Aftermarket air cooling is a fine way to manage CPU temperatures, but only to a point. Eventually, practicality and performance concerns render air coolers insufficient for OC’d machines. That’s why there’s liquid cooling. Not only can you reach lower temperatures when using a liquid-based setup as opposed to air, but you’ll also benefit from a lower sound profile.

Of course, there’s an obvious caveat: Liquids plus electronics can equal a serious monetary hit if you have to replace hardware that inadvertently gets wet. Installing a water-cooling kit in your rig is a delicate process, and the drama only increases if you’ve never done it before. Sure, you can go with a preassembled liquid-cooling kit, but in our experience, a majority of these units perform on par with—if not worse than—stock air coolers.

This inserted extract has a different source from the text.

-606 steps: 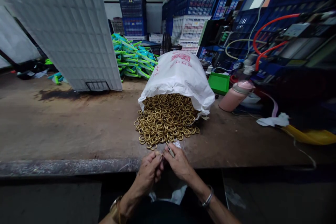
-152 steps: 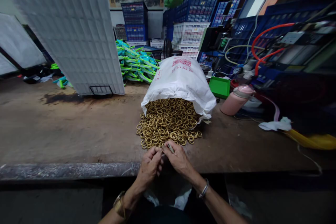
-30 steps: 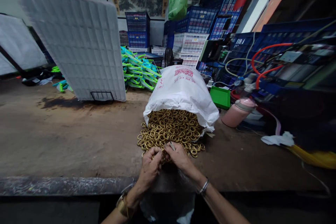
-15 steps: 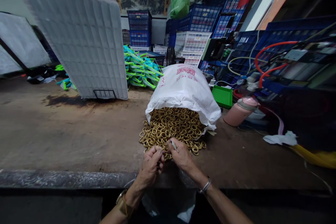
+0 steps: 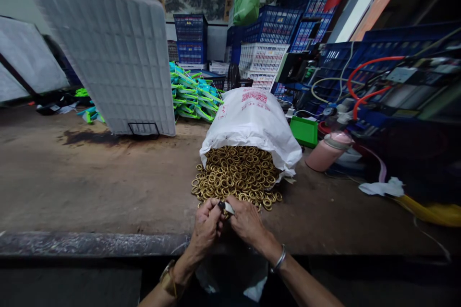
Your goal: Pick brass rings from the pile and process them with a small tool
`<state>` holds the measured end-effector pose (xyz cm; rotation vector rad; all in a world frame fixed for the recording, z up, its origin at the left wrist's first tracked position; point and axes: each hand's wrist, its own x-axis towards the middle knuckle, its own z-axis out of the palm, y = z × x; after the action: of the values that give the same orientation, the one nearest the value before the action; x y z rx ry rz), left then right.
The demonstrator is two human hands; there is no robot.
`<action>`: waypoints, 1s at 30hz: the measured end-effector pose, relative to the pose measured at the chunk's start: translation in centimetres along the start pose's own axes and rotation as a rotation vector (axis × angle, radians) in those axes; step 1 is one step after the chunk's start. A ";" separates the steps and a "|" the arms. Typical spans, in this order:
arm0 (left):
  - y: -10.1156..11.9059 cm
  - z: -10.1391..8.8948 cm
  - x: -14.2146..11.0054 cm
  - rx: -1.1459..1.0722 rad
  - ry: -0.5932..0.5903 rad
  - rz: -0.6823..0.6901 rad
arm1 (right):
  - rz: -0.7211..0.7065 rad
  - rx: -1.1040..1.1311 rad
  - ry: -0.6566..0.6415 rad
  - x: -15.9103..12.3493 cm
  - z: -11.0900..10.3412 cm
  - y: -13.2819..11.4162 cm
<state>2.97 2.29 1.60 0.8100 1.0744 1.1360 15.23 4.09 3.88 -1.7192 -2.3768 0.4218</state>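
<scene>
Close together at the near edge of the ring pile, my hands meet fingertip to fingertip. Closed in a pinch, my left hand (image 5: 209, 220) has its thumb and forefinger against a small dark piece (image 5: 221, 205); what else it grips is hidden. My right hand (image 5: 247, 218) is closed round a small pale, handle-like tool (image 5: 229, 208), whose left end touches the dark piece. Just beyond lie many brass-coloured rings (image 5: 230, 180), spilling from the mouth of a white woven sack (image 5: 248, 117) that rests on its side on the brown tabletop (image 5: 108, 182).
A tall pale ribbed panel (image 5: 111, 57) stands at left. Behind it are bundled green and blue plastic pieces (image 5: 196, 96). To the right sit a green tray (image 5: 304, 131), a pink bottle (image 5: 329, 151) and a machine with orange hoses (image 5: 363, 76). Crates (image 5: 264, 55) are stacked behind.
My right hand has moved slightly left and down, bringing the pale tool against my left fingertips. The dark piece now shows between the hands. Sack and rings stay as they were.
</scene>
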 end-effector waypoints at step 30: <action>0.8 -0.6 -0.9 -0.120 -0.094 -0.001 | -0.028 0.128 -0.017 -0.2 -1.1 -0.5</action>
<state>2.08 1.64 2.36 0.7607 0.9201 1.1389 15.17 3.89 5.13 -1.6314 -2.3273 0.5729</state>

The best liquid cooler we’ve found is CoolIT’s Boreas unit. A fancier, fatter version of the company’s Eliminator, the Boreas uses 12 thermoelectric modules to rip the heat from your molten tubing into a giant heatsink. Two 12cm fans take care of the rest, allowing the Boreas to beat our FX-60 test bed’s stock cooler by 20 C in idle and 32 C during our burn-in test.

Overclock an OEM Machine

So, you’re ready to crack open your business-class Dell, HP, or Gateway and give it some gusto, eh? Fugetabout it. The overwhelming majority of OEM machines and notebook PCs prevent overclocking to reduce complaints from the chumps who OC recklessly and ruin their machines. Even motherboard brands known for overclocking may be neutered in an OEM machine. Got it? OK, now we’re going to contradict ourselves. Some OEM boxes do overclock. Dell’s XPS and Hewlett-Packard’s Blackbird PCs are designed to overclock. Still, for the most part, overclocking and OEM machines don’t mix. 

Do RAM coolers help overclockers?

Plenty of folks have taken overclockable RAM to its limits without the aid of aftermarket cooling devices, so why buy one? RAM coolers help, but not in the direct and immediate way a better CPU heatsink does. Overclocked RAM is pushed way beyond standard voltage. For example, a DDR2/1250 module from Corsair is spec’d to run at 2.4 volts—a far cry from a standard 1.8-volt DDR2 part. With the extra voltage comes additional heat generation and a potentially shortened life. Adding a RAM cooler or simply increasing the airflow in your case (especially if the modules sit above hot graphics cards) can only help extend your RAM’s life. 

COMMENTS
avatarPrice/performance comparison?

I'd like to see a price performance ratio with NewEgg or Pricewatch or some other source to get at performance.  AMD usually wins price/performance but the cheap quads Intel put out challenged that notion.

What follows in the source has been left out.